Question to BP & other knowledgeable folks

[mistergern]

If Imetelstat extends the life of refractory Jakafi patients for over 30 months, and if a combination Jakafi/Imetelstat MF trial proves to be safe and effective, what would be the impact on the lifespan of the patient be if the Imet treatment started much earlier in the progression of the disease?

For the financial folks, how would a successful Jakafi & Imetestat combo affect revenues?

[LWS]

Note -- Combinations studies in progress, with more to come:

(With Incyte)-- IMproveMF Phase 1 study of imetelstat + ruxolitinib in frontline MF in May 2022

(With AbbVie) -- TELOMERE Phase 1/2 study of imetelstat + HMAs or venetoclax in R/R
AML in 2H 2022

That trial is underway (IMproveMF)

[mistergern]

LWS, I understand that the trial is underway. My question is; What do knowledgeable folks think the combo would have on the lifespan of MF patients and how significantly would this combo impact potential revenue?

[biopearl123]

No one knows in humans. All one can say is preclinical work very promising:

ASH 2020
Combination Treatment with Imetelstat, a Telomerase Inhibitor, and Ruxolitinib Depletes Myelofibrosis Hematopoietic Stem Cells and Progenitor Cells. Wang, X, et al, ASH 2019

[mistergern]

Thanks BP, from the study:

"Collectively, these data indicate that alterations of scheduling of the administration of Rux and Ime affect the efficacy of this drug combination in depleting MF HPC/HSCs. We propose that cycles of Rux followed by Ime represent a potentially effective therapeutic strategy that is capable of eliminating MF HSCs/HPCs with an acceptable profile."
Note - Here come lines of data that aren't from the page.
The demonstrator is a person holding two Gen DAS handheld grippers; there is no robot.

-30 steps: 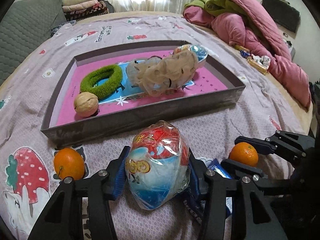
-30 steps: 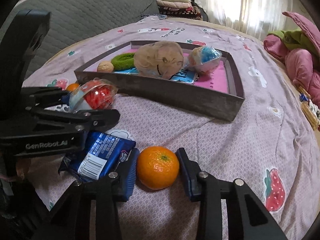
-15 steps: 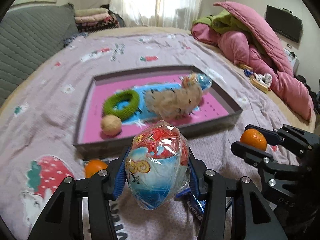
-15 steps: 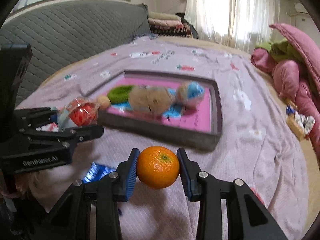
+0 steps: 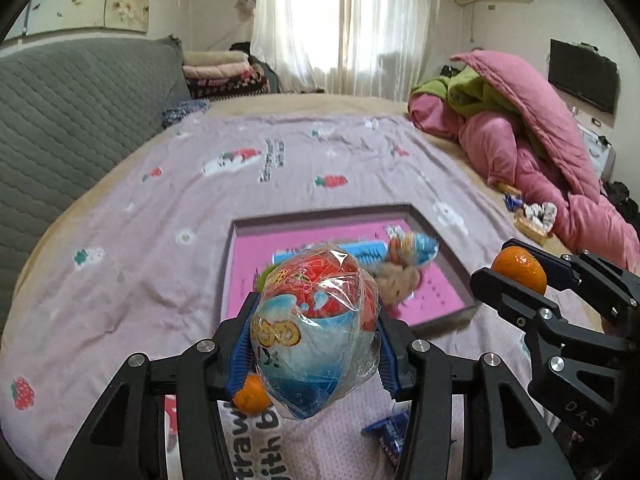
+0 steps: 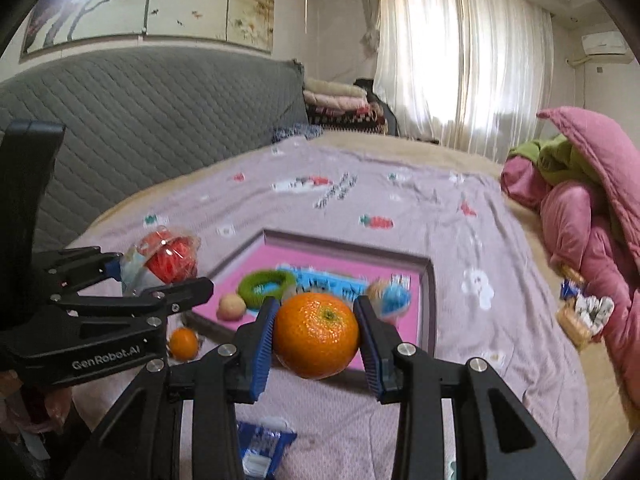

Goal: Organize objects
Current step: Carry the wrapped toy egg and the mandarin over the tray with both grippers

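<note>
My left gripper (image 5: 316, 340) is shut on a clear-wrapped red and blue snack bag (image 5: 316, 332), held in the air above the bed; it also shows at the left of the right wrist view as the left gripper (image 6: 160, 276). My right gripper (image 6: 316, 336) is shut on an orange (image 6: 316, 334), raised too; that orange (image 5: 520, 270) shows at the right in the left wrist view. Below lies the grey tray (image 6: 428, 300) with a pink floor, holding a green hair ring (image 6: 266, 286), a walnut (image 6: 231, 307), a beige fluffy thing (image 5: 400, 280) and another wrapped snack (image 6: 394, 300).
A second orange (image 6: 183, 343) and a blue packet (image 6: 260, 448) lie on the lilac bedsheet (image 5: 160, 240) near the tray's front. Pink and green quilts (image 5: 532, 136) are piled at the right, a grey padded headboard (image 6: 140, 120) at the left. Small packets (image 5: 532, 216) lie by the quilts.
Both grippers have risen off the bed with their loads, the snack bag and the orange. The tray and the loose orange now look smaller and lower in both views.
</note>
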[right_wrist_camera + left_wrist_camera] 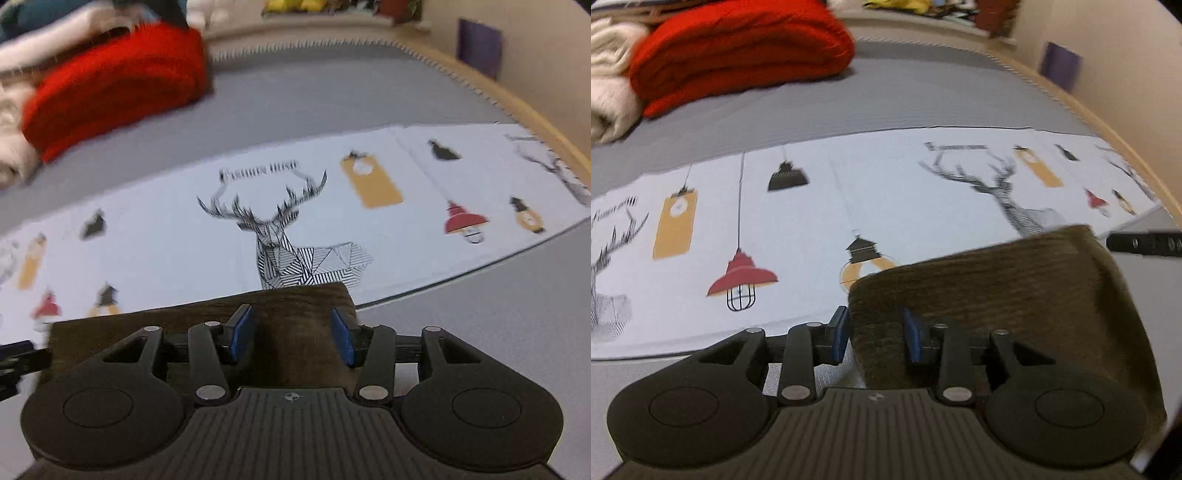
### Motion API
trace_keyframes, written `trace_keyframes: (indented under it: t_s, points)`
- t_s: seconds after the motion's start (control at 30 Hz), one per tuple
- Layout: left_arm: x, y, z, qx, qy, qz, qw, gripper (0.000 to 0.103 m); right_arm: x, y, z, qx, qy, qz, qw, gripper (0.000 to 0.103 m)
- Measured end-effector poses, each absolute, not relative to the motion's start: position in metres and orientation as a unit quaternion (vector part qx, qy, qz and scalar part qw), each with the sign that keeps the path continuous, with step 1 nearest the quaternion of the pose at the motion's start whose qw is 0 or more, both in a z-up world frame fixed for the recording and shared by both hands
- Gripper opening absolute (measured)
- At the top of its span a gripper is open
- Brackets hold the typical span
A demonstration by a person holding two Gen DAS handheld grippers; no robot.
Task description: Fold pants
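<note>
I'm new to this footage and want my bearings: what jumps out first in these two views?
The bright red folded knit at the far left of the grey bed, beside cream woollens, catches the eye first. Next comes the white cloth printed with lamps and a line-drawn deer across the middle. Nearest, dark brown ribbed pants lie folded on that cloth, between the blue pads of each gripper.

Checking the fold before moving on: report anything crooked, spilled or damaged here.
Nothing stands out. The brown pants lie folded on the printed cloth; no spill or tear shows. Motion blur hides finer creases.
</note>
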State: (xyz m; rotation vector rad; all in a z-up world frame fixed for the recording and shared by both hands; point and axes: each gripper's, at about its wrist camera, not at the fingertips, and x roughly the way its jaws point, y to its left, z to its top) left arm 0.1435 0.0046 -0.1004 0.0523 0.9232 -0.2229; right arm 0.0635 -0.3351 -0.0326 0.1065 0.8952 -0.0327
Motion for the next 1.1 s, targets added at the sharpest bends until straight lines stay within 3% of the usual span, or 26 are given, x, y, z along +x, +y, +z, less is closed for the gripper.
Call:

I'm hoping the synergistic impact of combining these treatments is realized. Hope springs eternal!

[LWS]

IMproveMF: Planned Phase 1 Clinical Trial in Frontline Myelofibrosis

IMproveMF is designed as a two-part Phase 1 clinical trial evaluating imetelstat in combination with ruxolitinib in patients with Intermediate-1, Intermediate-2 or High-risk frontline myelofibrosis. Up to 20 patients are planned to be enrolled in Part 1of the study with the objective to identify the safe dose of the combination treatment, while efficacy data is being collected.

Part 2 is also planned to enroll about 20 patients, with the objective to confirm the dose of the combination treatment of imetelstat and ruxolitinib and further evaluate efficacy. The primary objective for Part 2 is symptom response rate, defined as the proportion of patients who achieve a >50% reduction in Total Symptom Score at 24 weeks. Secondary objectives include change in fibrosis; spleen response rate, defined as the proportion of patients who achieve a >35% reduction in spleen volume from baseline as assessed by imaging; and the number of patients achieving complete remission, partial remission or clinical improvement.

We expect the trial to start in the first half of 2022.

The way that I see this, there are issues of dosage and safety. Both medicines individually are safe. If there are no unsafe interactions in the combinations, then we should get the best of all worlds: spleen reduction, increased survival time, disease modification. Of course, we have to wait for the trial results, but this appears very promising.